|Brainstorming session at the alpha clinics workshop in November 2012|
CIRM has already described how the Alpha Clinics concept was conceived and organized in a whitepaper drafted after consultation with stakeholders (that whitepaper is on our website). Nonetheless, we can’t pass up this opportunity to more closely examine the unique role of this proposed clinical network, and how it can complement resources that currently exist.
An important question is whether the number of clinical trials for investigational stem cell products justifies the expenditure of establishing a new clinical network with this focus. Is there a trend for growth? The Nature Medicine article reprinted a graph showing robust and continuous activity in investigational cell therapies during the past decade—with around 60-80 Investigational New Drug or IND submissions filed each year from 2003 to 2011. (IND registration is a program where the FDA gives researchers permission to ship an experimental drug across state lines as part of a clinical trial.) Most of these were minimally manipulated products such as blood and blood stem cell products.
What is striking is that we are now seeing a wave of new activity, increasing clinical testing for a much wider variety of investigative stem cell-based products, for a much broader range of disease indications. The technologies are becoming more complex, employing gene modification or coming from novel pluripotent cell types such as embryonic stem cells. Clinicaltrials.gov data over the past decade support this conclusion.
Manufacturing, regulatory and clinical considerations for this new class of stem cell products carry new challenges. So does ensuring that the public is educated about what constitutes a bona fide stem cell “therapy”, and the potential risks and benefits of participating in clinical trials.
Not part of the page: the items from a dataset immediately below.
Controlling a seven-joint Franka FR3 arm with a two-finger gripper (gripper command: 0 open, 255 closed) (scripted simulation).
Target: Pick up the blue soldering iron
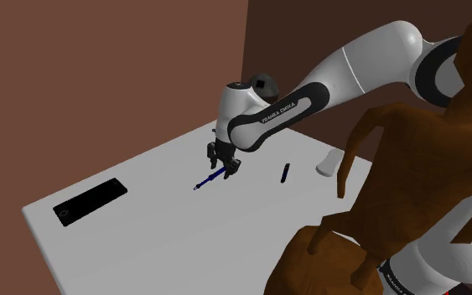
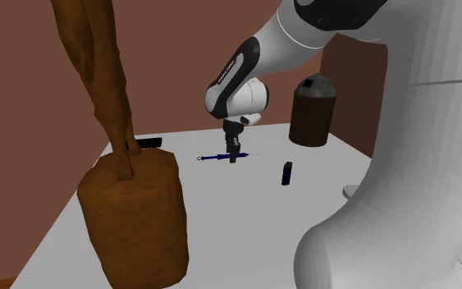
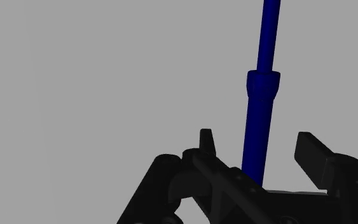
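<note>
The iron [image 1: 209,180] is seen lying flat on the white counter [image 1: 184,243], near its middle, with the pincer [image 1: 224,165] lowered over one end of it. In the wrist view the pincer [image 3: 258,143] is spread: the iron [image 3: 260,121] passes between the two fingers [image 3: 206,141], and a gap is seen on either side, so it is not pinched. In the second exterior view the pincer [image 2: 235,155] hangs straight down from the arm [image 2: 245,66] onto the iron [image 2: 215,157]. A dark stick [image 1: 285,173] lies apart from the iron toward the shoulder view's right, and a white lump [image 1: 329,162] lies farther that way, near the counter's edge. A black slab [image 1: 91,201] lies well apart toward the shoulder view's left. A brown carving [image 1: 418,193] rises in the foreground beside the arm, well apart from the pincer. In the second exterior view a brown jar [image 2: 313,115] is seen by the far edge. The iron's long axis is seen to run from lower left to upper right in the shoulder view and nearly level in the second exterior view. Its thicker handle lies between the fingers, and beyond a collar its thinner shaft points away from the pincer.
</note>
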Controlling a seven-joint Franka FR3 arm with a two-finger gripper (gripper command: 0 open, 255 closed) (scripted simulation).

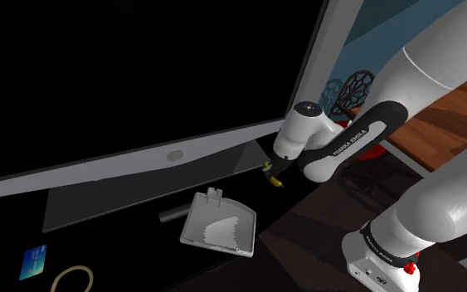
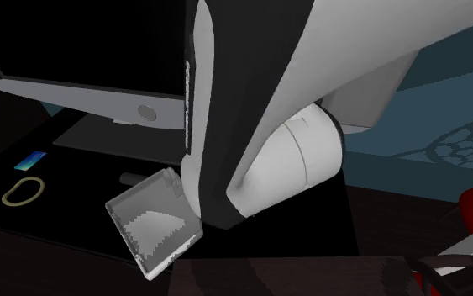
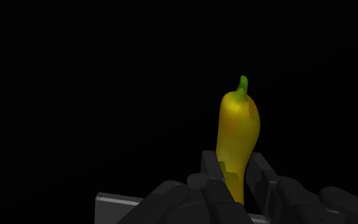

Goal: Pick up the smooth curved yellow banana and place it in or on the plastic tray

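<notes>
Yellow, green at its stem tip, the banana (image 3: pixel 238 127) stood clasped by its lower end between the closed-in fingers (image 3: pixel 210 168) of the black gripper (image 3: pixel 234 177), which held nothing else. In the shoulder view it hung near the clear plastic tray (image 1: pixel 219 222), beyond that tray's far corner and apart from it. It looked light, firm and smooth-skinned, likely slippery. A hold nearer its thick middle would probably sit steadier.
</notes>
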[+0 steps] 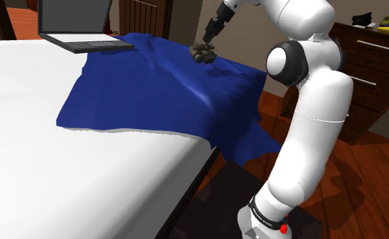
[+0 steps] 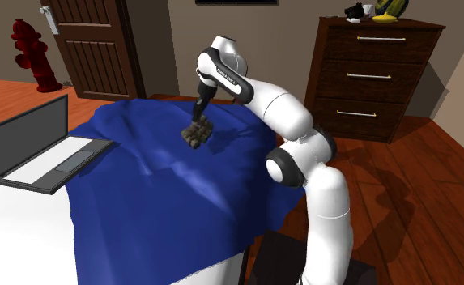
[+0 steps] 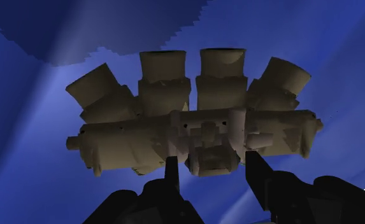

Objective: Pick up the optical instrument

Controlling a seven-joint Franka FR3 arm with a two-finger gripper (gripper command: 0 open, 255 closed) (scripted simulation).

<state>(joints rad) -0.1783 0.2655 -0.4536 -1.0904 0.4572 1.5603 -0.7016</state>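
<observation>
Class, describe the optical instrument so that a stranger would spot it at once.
Find the white surface with a blue cloth draped over its corner. Over the cloth, apart from the laptop, is the optical instrument: a lumpy olive-brown cluster of four stubby tubes, unlike the flat laptop.

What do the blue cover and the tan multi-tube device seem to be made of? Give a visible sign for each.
Blue cover: soft cloth, mostly matt with a faint sheen; it wrinkles and hangs in folds. Tan device: hard, dull-finished, perhaps painted metal or plastic; rigid tubes, blocky edges, no gloss.
</observation>
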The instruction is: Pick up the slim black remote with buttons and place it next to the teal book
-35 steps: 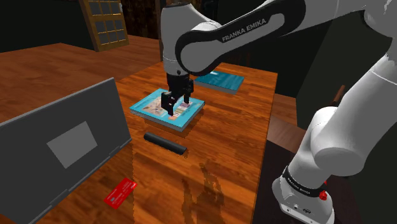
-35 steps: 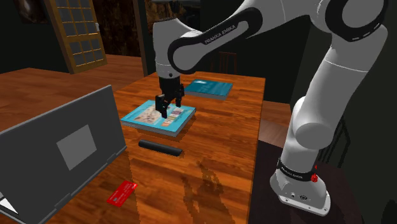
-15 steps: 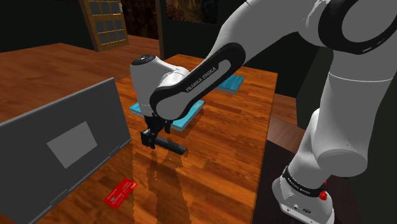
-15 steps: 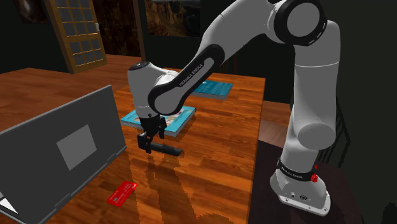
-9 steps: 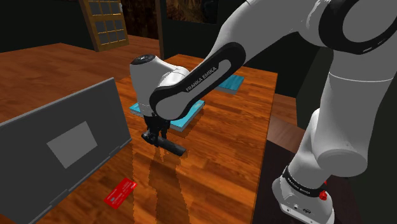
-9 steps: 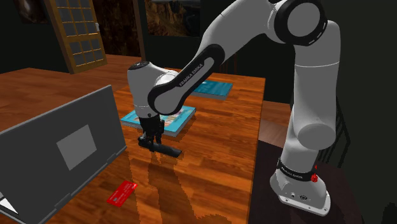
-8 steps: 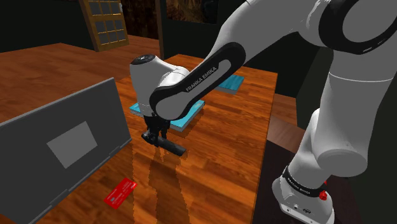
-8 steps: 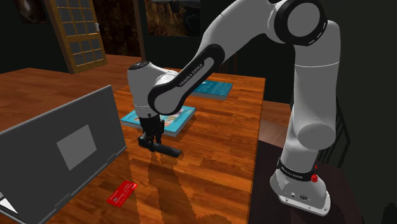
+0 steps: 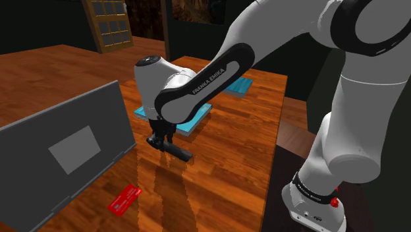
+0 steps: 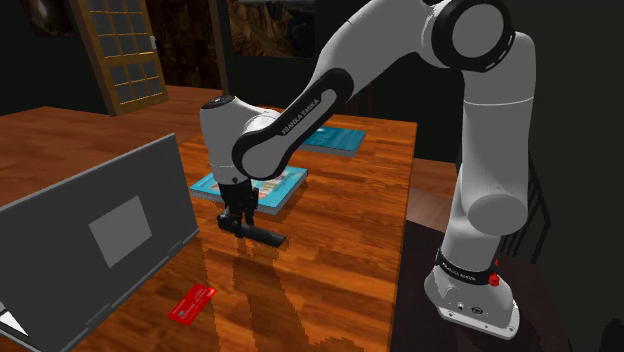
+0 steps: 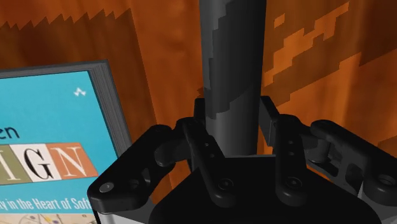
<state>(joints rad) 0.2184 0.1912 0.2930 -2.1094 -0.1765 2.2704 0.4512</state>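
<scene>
At the table [image 9: 230,165] edge nearest the grey laptop [image 9: 66,151], the claw [image 9: 160,140] stands straight down, clenched on the slim black remote [image 9: 179,152]. Its fingers [image 11: 196,137] press the remote's two long sides close to one end, and the rest of the bar runs out away from the claw. I cannot tell whether it rests on the wood or sits just off it.

With the hold that far off-centre, I'd judge the free end may droop or swing. A slow, straight lift with the wrist kept level looks safest.

Just beside the claw lies a bright blue book [image 9: 196,120] with a picture cover. The teal book [image 9: 242,84] lies beyond that, well apart from the claw. The carry should rise high enough to clear the blue cover, then come down on bare wood beside the teal book, not on it. A red card [image 9: 124,200] lies on the claw's other side, out of the way.
</scene>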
One might ask—aren’t there already clinical networks in place with sufficient know-how, focus, and resources to efficiently and effectively overcome these obstacles? The NIH, for instance, supports many clinical networks. One of these—the NHLBI’s PACT program-- is specifically designed to advance cell therapies, including stem cell products. PACT focuses on the manufacturing and process development of cell products for disease indications related to NHLBI’s mission, as well as for areas of shared interest with other defined NIH-funded investigators. In some cases, these missions are compatible with those of the Alpha Clinics. Thus when possible, leveraging PACT resources for process development and cell manufacturing could advance the mutual objectives of the two networks.
CTSAs also may support Alpha Clinics activity, by, for instance, collaborating on efforts to establish shared IRBs and standing master agreements. As a model, CTSAs have already forged partnerships with a variety of specialized clinical networks, including NeuroNext.
Despite the existence of such resources, it’s hard to ignore the fact that clinical networks possessing a continuous and robust source of know-how for testing of stem cell therapies in humans are few and far between. The few that exist mostly focus on specific disease areas.
Clearly there is a need for more resources. Researchers we asked pointed to the many difficulties they have faced, in recruiting for trials, regulatory affairs, obtaining reimbursement for their products, effectively providing information to patients, and educating people about what it means to be a subject in a “first in human” clinical trial. As we found in a “gap analysis” conducted at workshop held last November—the list of gaps is a long one.
Stakeholders participating in the workshop, which included patient advocates, investigators from academia and industry, clinicians, regulatory and health care economic consultants, and others, from within and outside of California, were very enthusiastic about the possibility of creating a clinical network and sites that would help address these challenges. They believed the Alpha Clinics network could accelerate stem cell therapies, build efficiencies, and discourage stem cell tourism, during the next five years and beyond.
It should be noted that most of the gaps identified in the workshop and site visits will only be encountered by investigators nearing or holding Investigational New Drug (IND) registration, which allows them to begin a clinical trial. These gaps would not likely be identified as concerns by the larger community of translational researchers, many of who are not contemplating clinical trials for many years.
A final musing—it is interesting to consider what role “training”, in the conventional sense of the word, will play in the Alpha Clinics network. Who will provide expertise for training in a clinical arena that, in many respects, is still in its infancy? In the purest sense of the word, “training” connotes the unidirectional transfer of information from a teacher to a student. While mentoring and eventually more formalized training processes will certainly be important elements of this initiative, we envision that the benefits of network learning will be more powerful at this stage.
CIRM’s vision is to build a unique and valuable storehouse of information, data, and expertise. The Alpha Stem Cell Clinics Network will use a network-based approach for simultaneously concentrating and growing the necessary research, regulatory, manufacturing, and clinical expertise in this arena. This accelerated learning approach will take hold when all members of the network share information and data, so that each member can benefit from the experiences of others. The sharing of knowledge within the network, and with outside entities and networks, will elevate the entire field. It will yield better clinical trial design, accelerated approval of high quality treatments, and data and know-how to inform regulatory and reimbursement decisions. Most importantly, a wider range of treatment options and more reliable information will become available for people with incurable diseases and injuries.
That’s not just good for the researchers, it’s good for the patients.